Page 18 of Haunted


  “So Annabel scares herself with scenes from horror movies and imagines a threat against her specifically, while my way is seeing the spirit of my murdered ex-lover.”

  “Maybe it is.” Trying to keep her voice calm, Melanie said, “Maybe we all see what we need to see—”

  “So what do you see, Melanie?” Toby’s face was uncharacteristically hard. “What nonexistent ghost haunts you these days? Did you see Scott, too? Or were you still his lover when he died?”

  —

  “MELANIE WASN’T BORN here,” Deacon objected. “She didn’t go to school here.”

  Trinity nodded. “Yeah, Cathy brought her into The Group after the thing in Atlanta. There really was a job opening, and Melanie really did get the job. She was here, and . . . I mean, it’s not like we were some kind of exclusive club or anything. There weren’t rules to exclude—or include—anybody. Nobody voted or even said anything. Cathy brought her along one day when most of us were going horseback riding. And . . . she fit right in.”

  DeMarco glanced at Deacon, then said to Trinity, “Are there other members of The Group like Melanie? Not born and raised here?”

  Trinity hesitated, then shook her head. “No. The rest of us were born and raised here. Like I said, a few of us were away for anywhere up to ten years but chose to come back here to settle down.”

  Deacon sighed. “Well, cross off the victims, you, and I hope Melanie, and that leaves us with eleven names.”

  Hollis said, “We can’t automatically eliminate the women of The Group, not on the basis of two victims.
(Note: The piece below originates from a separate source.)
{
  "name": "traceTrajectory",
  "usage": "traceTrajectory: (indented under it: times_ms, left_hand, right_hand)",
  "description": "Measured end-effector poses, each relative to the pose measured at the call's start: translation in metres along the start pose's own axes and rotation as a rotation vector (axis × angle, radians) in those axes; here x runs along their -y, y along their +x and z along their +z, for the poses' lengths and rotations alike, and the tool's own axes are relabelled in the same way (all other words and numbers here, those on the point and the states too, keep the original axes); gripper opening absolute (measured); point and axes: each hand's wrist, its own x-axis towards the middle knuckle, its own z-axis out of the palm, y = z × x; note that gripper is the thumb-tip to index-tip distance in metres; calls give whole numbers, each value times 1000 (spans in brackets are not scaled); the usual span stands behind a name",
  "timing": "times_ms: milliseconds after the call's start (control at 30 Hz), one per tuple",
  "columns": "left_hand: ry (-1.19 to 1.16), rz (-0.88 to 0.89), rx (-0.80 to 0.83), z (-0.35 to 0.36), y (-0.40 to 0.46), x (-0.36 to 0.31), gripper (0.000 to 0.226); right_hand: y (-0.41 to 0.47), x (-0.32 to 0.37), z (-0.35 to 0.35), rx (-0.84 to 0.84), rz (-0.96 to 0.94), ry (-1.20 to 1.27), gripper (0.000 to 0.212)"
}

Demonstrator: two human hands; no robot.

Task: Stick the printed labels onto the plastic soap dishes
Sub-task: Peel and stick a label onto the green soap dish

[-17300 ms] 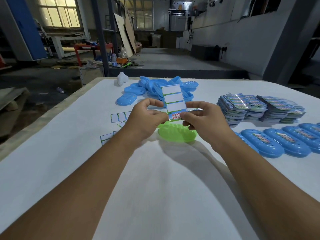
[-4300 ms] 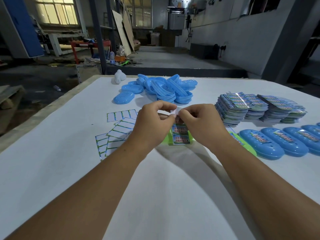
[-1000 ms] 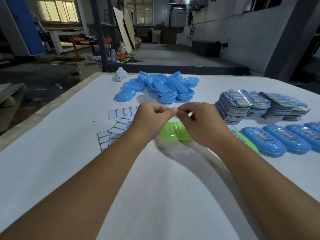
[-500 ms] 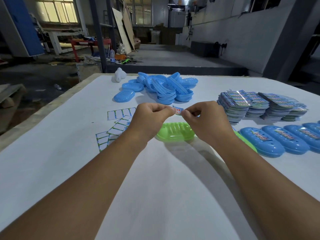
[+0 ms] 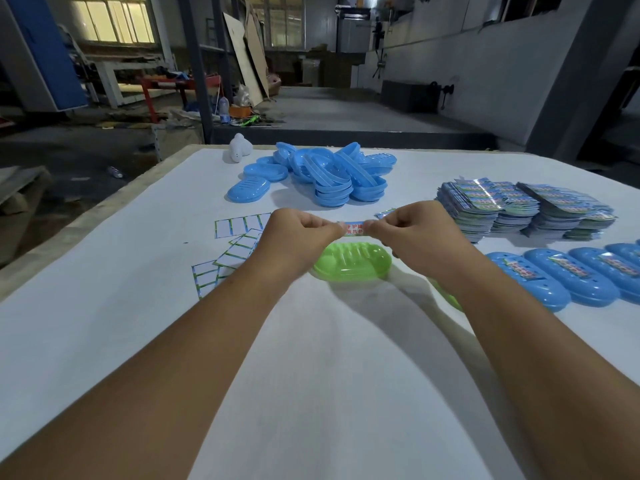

I agree Trinity’s unlikely for two major reasons: because she’s the sheriff and because Braden is always with her. And Melanie wasn’t born here, so she’s off. The rest of the women have to be considered potential targets. So the women, plus six men. Trinity, isn’t Jeff Stamey one of your deputies?”

  “Yeah.”

  “Could he kill?”

  “As a cop, sure, I think so, if he had reason. Like this?” She gestured toward the evidence boards. “I can’t see it.”

  “How about the other names?” He leaned forward so he could see the legal pad that had made the rounds and settled in front of Hollis. “Xander Roth, Caleb Lee, Patrick Collins, Rusty Douglas, and Jackson Ruppe. What about them?”

  Trinity shook her head again. “Honestly, I’m probably not the one to ask. I can’t be objective. Xander has a temper, but I’ve never known him to harm anyone. Caleb is . . . an old soul. Very Zen—and a vegan. Pat is cheerful and likes jokes; he has an antiques shop, but really supports himself by restoring and selling antique cars— they’re his obsession. Rusty is . . . Well, he drinks too much too often, but he’s a charming drunk, not a mean one. Usually either goes home with a woman and passes out on her couch, or one of us sees him safely home to his own couch.”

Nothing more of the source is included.